Впрочем, до женитьбы не дошло ни в этом году, ни в 1915-м, когда молодая пара познакомилась ближе, – потому что хирурга перевели в крепость Перемышль. Оттуда он должен был ехать во Львов, где жила девица Марика, которую родители прочили ему в жены на почве общих деловых интересов. Но из-за наступления Брусилова и маневров южного крыла русской армии Перемышль был окружен, и вскоре хирург отправился не во Львов к невесте, а в русский плен, ибо крепость пала. Так вот: сестра милосердия запомнилась ему лучше невесты потому, что была не только хороша собой, но и пела романс «Усни, мой друг, на ложе из цветов» гораздо лучше Марики, у которой был полип голосовых связок и по этой причине – хроническая хрипота.

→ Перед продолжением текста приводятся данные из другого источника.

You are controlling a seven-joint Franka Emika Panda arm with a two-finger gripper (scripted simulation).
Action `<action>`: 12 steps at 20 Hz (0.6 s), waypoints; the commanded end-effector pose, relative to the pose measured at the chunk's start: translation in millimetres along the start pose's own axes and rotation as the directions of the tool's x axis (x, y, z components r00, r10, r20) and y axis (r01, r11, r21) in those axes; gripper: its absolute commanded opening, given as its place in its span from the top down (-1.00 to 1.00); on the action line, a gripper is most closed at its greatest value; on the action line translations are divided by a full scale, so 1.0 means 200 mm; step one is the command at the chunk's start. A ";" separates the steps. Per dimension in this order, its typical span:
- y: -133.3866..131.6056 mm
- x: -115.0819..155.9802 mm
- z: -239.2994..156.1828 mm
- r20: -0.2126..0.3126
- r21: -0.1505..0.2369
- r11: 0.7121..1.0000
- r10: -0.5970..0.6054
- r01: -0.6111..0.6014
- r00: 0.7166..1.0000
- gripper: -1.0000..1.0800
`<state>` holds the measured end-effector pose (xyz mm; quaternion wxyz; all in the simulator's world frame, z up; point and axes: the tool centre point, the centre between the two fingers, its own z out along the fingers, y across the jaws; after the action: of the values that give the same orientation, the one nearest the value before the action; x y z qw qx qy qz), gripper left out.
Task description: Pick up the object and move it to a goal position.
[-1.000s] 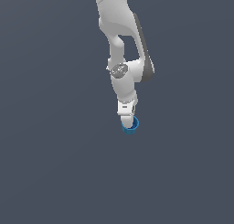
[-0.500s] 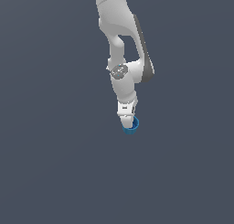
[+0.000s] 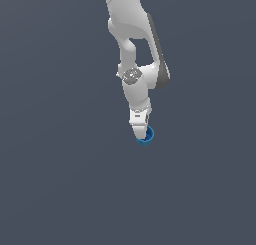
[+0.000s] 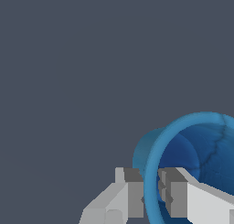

Правда, полип ей собирались удалить в 1914 году, но отоларинголог, который должен был его удалять, проигрался вчистую в львовском казино и, не будучи в состоянии уплатить долг чести (он был офицер), вместо того чтобы пустить себе пулю в лоб, украл полковую кассу и сбежал в Италию; это происшествие возбудило в Марике глубокую неприязнь к отоларингологам; так и не решившись на операцию, она стала невестой, в качестве невесты должна была петь «Усни, мой друг, на ложе из цветов», и ее пение, вернее, воспоминание о ее хриплом и сиплом голосе, столь не похожем на чистый тембр пражской сестры милосердия, стало причиной того, что эта последняя взяла верх над образом Марики в памяти военнопленного доктора Коуски. Так что, вернувшись в 1919 году в Прагу, он и не думал искать невесту, но сразу поехал в тот дом, где барышней на выданье жила сестра милосердия.

Впрочем, у той было целых четыре кавалера, и все они добивались ее руки, тогда как с Коуской ее не связывало ничего, кроме открыток, которые он посылал ей из плена, и сами по себе эти открытки, изуродованные штемпелями военной цензуры, не возбудили бы в ней особенно прочных чувств. Но ее первым серьезным поклонником был некий Гамурас, летчик, который не летал, поскольку у него выпадала грыжа, стоило ему нажать на педаль управления, а все потому, что в тогдашних самолетах эта педаль перемещалась с трудом, ведь дело было на самой заре авиации; так вот, Гамураса однажды уже оперировали, но неудачно, и грыжа выпала снова, потому что врач-оператор что-то напутал, накладывая швы; а сестра милосердия стыдилась выйти за летчика, который, вместо того чтобы летать, торчит в больничной приемной либо по газетным объявлениям пытается раздобыть настоящий, довоенный грыжевой бандаж в надежде снова вернуться в строй; но из-за войны о приличном бандаже нечего было и думать.